Plus Saidel has worked the hardest, campaigned the most among state committee members, and has the longest track record with them.

Which brings us to the real contest of the weekend: Specter v. Sestak. This should be like the governor race, in that Sestak should be able to get one-third of the votes and stop Specter.

But with every major Democratic officials from President Barack Obama, Gov. Ed Rendell and U.S. Sen. Bob Casey Jr., on down backing Specter, his vote-counting team believes they can win the endorsement.

If Specter wins the endorsement of a party committee that loudly hissed him back his GOP days of 1998 and 2004 when they mounted candidates to challenge him, that is a big deal.

Because if Sestak can’t get one-third of this group to believe in him, when he has $5 million in campaign cash on hand – compared to Specter’s $8.5 million – that is a big loss for him, and a sign that his campaign is failing to catch on.
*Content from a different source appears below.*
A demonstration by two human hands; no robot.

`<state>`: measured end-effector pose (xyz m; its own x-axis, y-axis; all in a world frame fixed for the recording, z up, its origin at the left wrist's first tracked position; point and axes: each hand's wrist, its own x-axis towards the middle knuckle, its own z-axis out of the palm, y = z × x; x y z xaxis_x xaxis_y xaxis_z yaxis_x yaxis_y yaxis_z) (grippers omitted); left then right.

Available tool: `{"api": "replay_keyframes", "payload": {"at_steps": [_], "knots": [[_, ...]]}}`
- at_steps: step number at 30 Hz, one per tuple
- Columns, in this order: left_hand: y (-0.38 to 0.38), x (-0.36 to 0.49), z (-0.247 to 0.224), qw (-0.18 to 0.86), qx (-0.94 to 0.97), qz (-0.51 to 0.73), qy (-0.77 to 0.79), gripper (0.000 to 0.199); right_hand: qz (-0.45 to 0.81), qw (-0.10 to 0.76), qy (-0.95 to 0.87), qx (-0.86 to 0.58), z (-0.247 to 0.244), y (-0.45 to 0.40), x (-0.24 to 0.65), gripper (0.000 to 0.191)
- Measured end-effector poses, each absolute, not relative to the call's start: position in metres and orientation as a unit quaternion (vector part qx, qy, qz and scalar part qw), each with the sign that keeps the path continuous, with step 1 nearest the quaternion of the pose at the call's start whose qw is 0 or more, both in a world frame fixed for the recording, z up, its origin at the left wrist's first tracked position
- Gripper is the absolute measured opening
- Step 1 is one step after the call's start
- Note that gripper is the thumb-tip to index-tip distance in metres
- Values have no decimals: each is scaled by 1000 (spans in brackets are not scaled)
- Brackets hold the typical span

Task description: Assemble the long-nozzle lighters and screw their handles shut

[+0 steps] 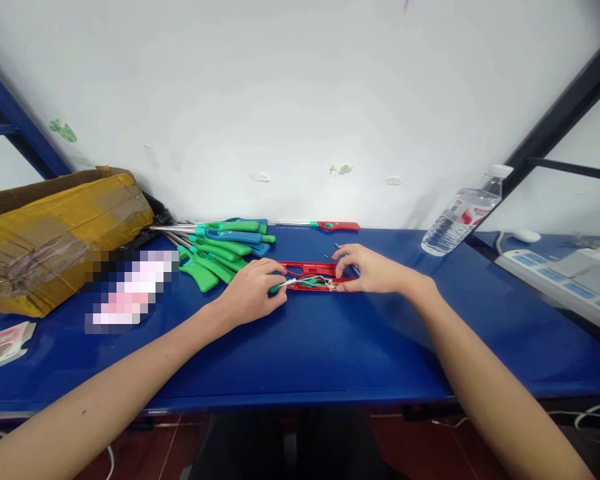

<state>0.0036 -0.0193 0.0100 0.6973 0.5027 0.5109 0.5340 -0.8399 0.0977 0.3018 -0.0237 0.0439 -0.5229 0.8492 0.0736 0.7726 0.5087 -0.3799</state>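
An opened red lighter casing lies on the blue table, its two halves one behind the other, with green and metal parts in the nearer half. My left hand is closed at the casing's left end, on a small green and silver piece that points right. At the right end, my right hand curves over the casing, thumb and forefinger apart, fingertips touching the red plastic. Whether a small part sits between those fingers cannot be made out.
Several green and blue lighters are piled at the back left, beside a taped cardboard box. A red lighter lies by the wall. A water bottle and a white power strip are on the right.
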Motion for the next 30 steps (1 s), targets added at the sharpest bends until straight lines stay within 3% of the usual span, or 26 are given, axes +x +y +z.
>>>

On the other hand, if despite Rendell and party leaders and Obama and Casey, Sestak can deny Specter the party committee endorsement, that is a signpost pointing to a competitive primary.

So for Saidel, if he loses the endorsement – which no one expects – it is very bad, but also very unlikely.

We can expect Hoeffel, Wagner and Onorato will all claim victories of various sorts after this meeting, although it is clearly bad for Onorato, if even in this mostly-older group, he does not finish first, and bad for Hoeffel or Wagner if either finishes a distant third.

For Specter, an endorsement is a big win, but he also is raising the ante so it becomes a big deal for Sestak to deny him the endorsement.

And of course, there is every chance that blizzard-fearing state committee members could stay home and deprive the committee of a quorum allowing any endorsements.

In which case, these battles could be delayed a week, perhaps giving Doherty the time to drop down and really challenge Saidel. But don’t hold your breath for that. Instead, watch your breath turn to ice this weekend, if you can’t stay home and warm.